De même que leurs princes, les gens aisés cherchaient à avoir des maisons fraîches et bien aérées, sortes de villas à un ou deux étages placées au milieu de beaux jardins pleins d’arbres fruitiers et qui, avec leurs pièces d’eau et la régularité de leur disposition, font parfois penser aux jardins à la française. Les communs, greniers et pressoir, sont à côté de la maison.

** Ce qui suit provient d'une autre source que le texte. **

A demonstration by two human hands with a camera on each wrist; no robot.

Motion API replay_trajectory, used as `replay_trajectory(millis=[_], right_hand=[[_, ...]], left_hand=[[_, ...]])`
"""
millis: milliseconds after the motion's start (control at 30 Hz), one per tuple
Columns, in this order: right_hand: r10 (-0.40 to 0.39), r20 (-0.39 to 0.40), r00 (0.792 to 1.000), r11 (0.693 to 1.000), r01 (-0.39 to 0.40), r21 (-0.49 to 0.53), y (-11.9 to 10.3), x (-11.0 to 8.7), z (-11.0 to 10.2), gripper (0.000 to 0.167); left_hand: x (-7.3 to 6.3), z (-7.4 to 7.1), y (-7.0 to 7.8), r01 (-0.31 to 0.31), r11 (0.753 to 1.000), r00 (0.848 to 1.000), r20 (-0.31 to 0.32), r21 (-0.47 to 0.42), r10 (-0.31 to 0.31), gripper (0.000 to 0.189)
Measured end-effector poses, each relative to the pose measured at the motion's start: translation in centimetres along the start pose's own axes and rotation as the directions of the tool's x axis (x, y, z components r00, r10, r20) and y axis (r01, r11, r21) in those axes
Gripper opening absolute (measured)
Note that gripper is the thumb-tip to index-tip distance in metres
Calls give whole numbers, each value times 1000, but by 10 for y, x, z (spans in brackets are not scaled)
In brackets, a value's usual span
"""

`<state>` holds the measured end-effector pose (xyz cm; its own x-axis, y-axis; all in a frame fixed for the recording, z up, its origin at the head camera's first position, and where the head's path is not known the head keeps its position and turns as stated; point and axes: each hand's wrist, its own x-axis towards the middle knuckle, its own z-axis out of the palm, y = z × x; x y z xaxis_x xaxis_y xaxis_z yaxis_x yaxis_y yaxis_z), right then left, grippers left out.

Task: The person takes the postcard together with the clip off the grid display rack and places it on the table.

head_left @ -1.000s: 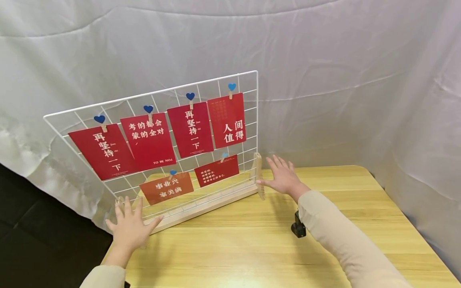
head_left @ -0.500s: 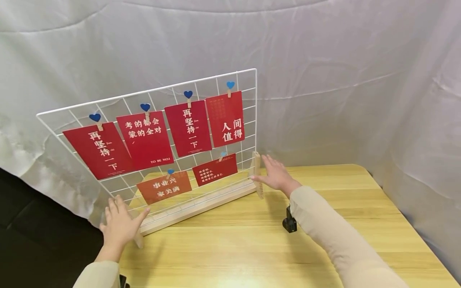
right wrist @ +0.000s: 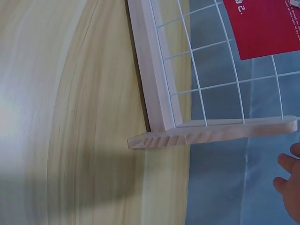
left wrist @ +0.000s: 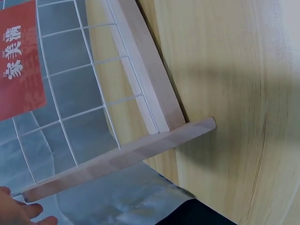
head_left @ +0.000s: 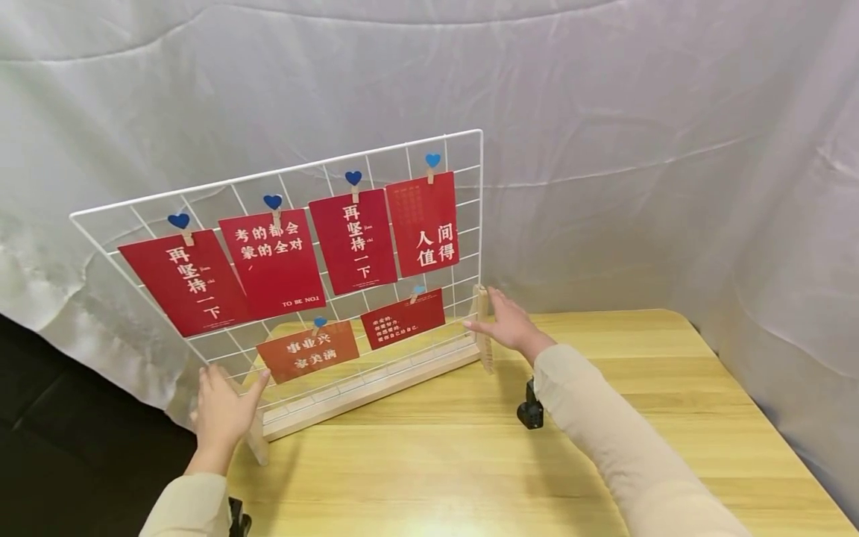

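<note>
A white wire grid rack (head_left: 275, 183) stands on a wooden base bar (head_left: 376, 390), with a wooden foot at each end. Red cards (head_left: 359, 242) hang on it from clips with blue hearts (head_left: 353, 178). My left hand (head_left: 224, 412) is at the left foot (head_left: 257, 441), fingers extended and thumb towards the grid. In the left wrist view, those fingers (left wrist: 33, 211) lie close to the foot's upper end; contact is hard to tell. My right hand (head_left: 513, 327) is beside the right foot (head_left: 483, 339). The right wrist view shows a small gap between its fingers (right wrist: 287, 164) and that foot.
The rack stands on a wood-grain table (head_left: 429, 477) with a rounded far right corner. Grey curtain cloth (head_left: 604, 186) hangs behind and to the right. Something black (head_left: 74, 440) lies beyond the left edge. Black wrist devices (head_left: 530, 412) sit under the forearms.
My left hand has shifted left, from in front of the grid's lower corner to the left foot. The right hand has moved slightly left, closer to the right foot. The rack looks unmoved.
</note>
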<state>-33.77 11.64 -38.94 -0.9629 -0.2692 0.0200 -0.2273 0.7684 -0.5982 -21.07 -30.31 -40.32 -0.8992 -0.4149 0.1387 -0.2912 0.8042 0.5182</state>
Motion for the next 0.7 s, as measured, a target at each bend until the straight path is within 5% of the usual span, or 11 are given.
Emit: replay_trajectory(millis=[233,700], right_hand=[[5,7,1000,997,-5,75,-4,6,5,90],[20,15,1000,997,-21,78,-4,12,10,95]], left_hand=[[1,0,-2,19,993,999,-46,-114,-25,90],[0,2,-7,-57,992,998,-37,-115,53,90]])
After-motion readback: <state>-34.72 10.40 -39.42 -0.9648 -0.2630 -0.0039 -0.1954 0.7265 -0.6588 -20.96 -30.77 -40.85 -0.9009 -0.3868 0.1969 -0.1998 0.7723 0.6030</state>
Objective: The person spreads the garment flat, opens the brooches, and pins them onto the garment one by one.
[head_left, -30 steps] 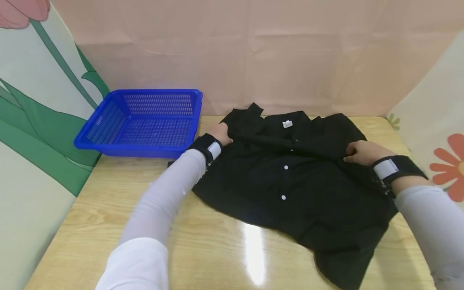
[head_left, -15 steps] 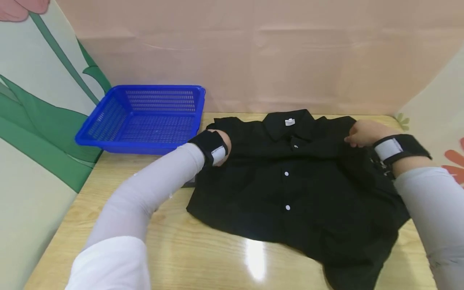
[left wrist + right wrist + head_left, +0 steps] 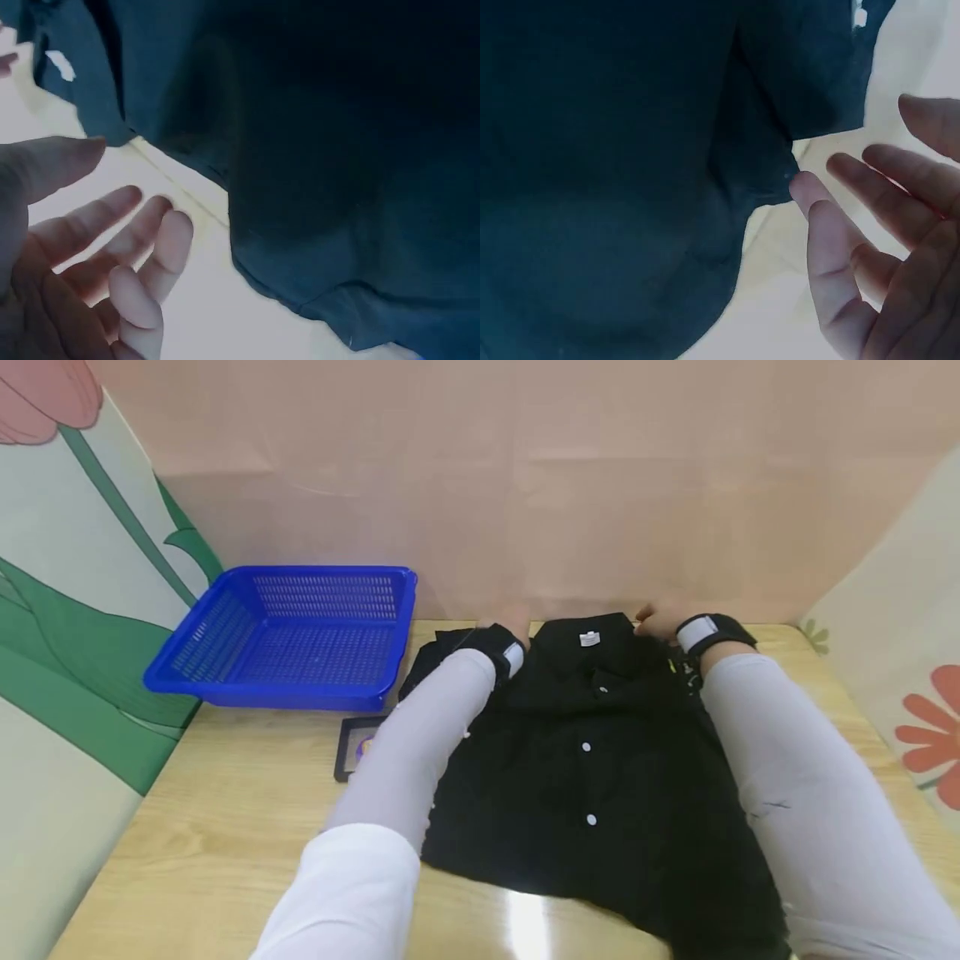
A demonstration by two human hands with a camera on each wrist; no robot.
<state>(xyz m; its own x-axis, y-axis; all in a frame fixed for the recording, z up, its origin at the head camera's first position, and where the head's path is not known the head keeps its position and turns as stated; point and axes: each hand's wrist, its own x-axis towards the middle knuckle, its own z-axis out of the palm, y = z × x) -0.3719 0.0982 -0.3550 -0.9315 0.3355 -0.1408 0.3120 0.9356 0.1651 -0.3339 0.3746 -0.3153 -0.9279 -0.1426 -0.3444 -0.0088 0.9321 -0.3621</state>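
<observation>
Left hand [image 3: 512, 620] and right hand [image 3: 663, 618], fingers loosely spread, flank the collar [image 3: 559, 640] of a shirt [image 3: 525, 793]. A basket [image 3: 270, 697] stands nearby.

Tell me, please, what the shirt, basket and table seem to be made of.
Shirt: matte cloth, as it folds softly and shows little shine; fibre unclear.
Basket: probably moulded plastic, smooth with a slight sheen, judging by its even blue colour and slotted walls.
Table: wood or wood-look laminate, glossy, from the grain and bright reflection.
</observation>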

L’Egypte n’ayant pas d’invasion à craindre sous les rois thébains ne fit aucune construction militaire; ce n’est que sous les Saïtes que nous trouvons à la frontière des forteresses comme celle de Daphnae, destinée à la garnison grecque, énorme massif de maçonnerie qui rappelle beaucoup les forts du Moyen Empire. Les monuments nous font par contre connaître les fortifications syriennes avec leurs terrasses et leurs créneaux, et Ramsès III eut même la fantaisie de construire en avant de son temple de Medinet-Habou, en souvenir de ses campagnes, un vrai fort syrien qui est aujourd’hui admirablement conservé.


Temples

Les temples égyptiens du Nouvel Empire sont très nombreux et le plus souvent de dimensions colossales; les dispositions de détails varient de l’un à l’autre, mais le plan d’ensemble est toujours le même, et comporte trois parties principales placées l’une derrière l’autre et donnant au monument la forme d’un rectangle à peu près deux fois plus long que large. En avant est une cour souvent entourée d’une colonnade et précédée d’un double pylone très élevé, flanquant les deux côtés de la porte centrale; puis vient la salle, ou les salles hypostyles où se faisaient les cérémonies publiques du culte, et enfin le sanctuaire, isolé par un couloir sur lequel s’ouvrent encore une série de pièces secondaires destinées à servir de magasins ou de trésors. Dans ce sanctuaire on conservait l’image sainte du dieu, enfermée dans un riche naos ou placée sur une barque qu’on apportait devant la foule pendant les grandes cérémonies. Devant le pylone se dressaient deux obélisques, de hauts mâts portant des banderoles, et souvent des statues colossales de rois; parfois une avenue bordée de sphinx y aboutissait; des statues en plus ou moins grand nombre étaient déposées dans toutes les parties du temple.